_Aim of the task_: Go through the lines below and copy each one that holds the string "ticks".
══ Dataset content
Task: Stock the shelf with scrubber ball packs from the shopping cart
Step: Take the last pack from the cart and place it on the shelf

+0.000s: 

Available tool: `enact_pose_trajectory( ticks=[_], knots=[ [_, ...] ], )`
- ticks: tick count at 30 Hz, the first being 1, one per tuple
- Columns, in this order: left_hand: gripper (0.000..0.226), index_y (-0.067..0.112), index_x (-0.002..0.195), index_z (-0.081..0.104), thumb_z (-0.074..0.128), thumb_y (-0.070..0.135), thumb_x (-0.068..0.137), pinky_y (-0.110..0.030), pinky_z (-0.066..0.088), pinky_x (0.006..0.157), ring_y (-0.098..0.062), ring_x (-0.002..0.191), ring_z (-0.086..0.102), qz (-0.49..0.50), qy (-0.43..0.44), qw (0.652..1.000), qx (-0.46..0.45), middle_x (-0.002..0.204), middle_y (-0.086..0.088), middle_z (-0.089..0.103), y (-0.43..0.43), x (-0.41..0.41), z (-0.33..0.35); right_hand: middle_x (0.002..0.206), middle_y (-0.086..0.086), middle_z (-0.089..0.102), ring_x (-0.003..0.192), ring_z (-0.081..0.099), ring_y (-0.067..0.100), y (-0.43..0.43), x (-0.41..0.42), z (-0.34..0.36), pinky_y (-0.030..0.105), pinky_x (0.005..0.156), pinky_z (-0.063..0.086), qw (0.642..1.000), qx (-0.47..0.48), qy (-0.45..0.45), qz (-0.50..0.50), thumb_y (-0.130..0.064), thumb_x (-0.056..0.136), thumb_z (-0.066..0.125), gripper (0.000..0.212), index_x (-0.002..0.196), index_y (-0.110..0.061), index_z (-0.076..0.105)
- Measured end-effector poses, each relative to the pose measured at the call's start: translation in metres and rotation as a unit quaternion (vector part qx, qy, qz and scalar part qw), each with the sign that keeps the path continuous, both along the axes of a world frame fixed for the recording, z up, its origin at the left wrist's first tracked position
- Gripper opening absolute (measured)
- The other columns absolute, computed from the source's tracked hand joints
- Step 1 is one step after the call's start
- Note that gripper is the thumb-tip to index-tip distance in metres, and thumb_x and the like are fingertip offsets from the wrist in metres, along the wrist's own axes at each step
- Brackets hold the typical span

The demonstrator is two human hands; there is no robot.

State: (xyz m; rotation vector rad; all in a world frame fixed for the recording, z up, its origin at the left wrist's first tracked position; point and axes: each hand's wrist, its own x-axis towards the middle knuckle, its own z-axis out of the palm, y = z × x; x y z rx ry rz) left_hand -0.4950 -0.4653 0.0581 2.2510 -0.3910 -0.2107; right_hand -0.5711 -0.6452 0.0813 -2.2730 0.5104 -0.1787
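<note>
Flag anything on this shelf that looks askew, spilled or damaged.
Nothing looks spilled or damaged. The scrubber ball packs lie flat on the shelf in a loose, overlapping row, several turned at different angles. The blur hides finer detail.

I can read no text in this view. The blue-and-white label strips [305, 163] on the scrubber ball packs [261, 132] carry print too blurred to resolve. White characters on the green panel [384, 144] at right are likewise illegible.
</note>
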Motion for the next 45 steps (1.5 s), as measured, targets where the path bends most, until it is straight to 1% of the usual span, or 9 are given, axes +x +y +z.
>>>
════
_Response below_:
Available tool: `enact_pose_trajectory( ticks=[_], knots=[ [_, ...] ], )`
- ticks: tick count at 30 Hz, the first being 1, one per tuple

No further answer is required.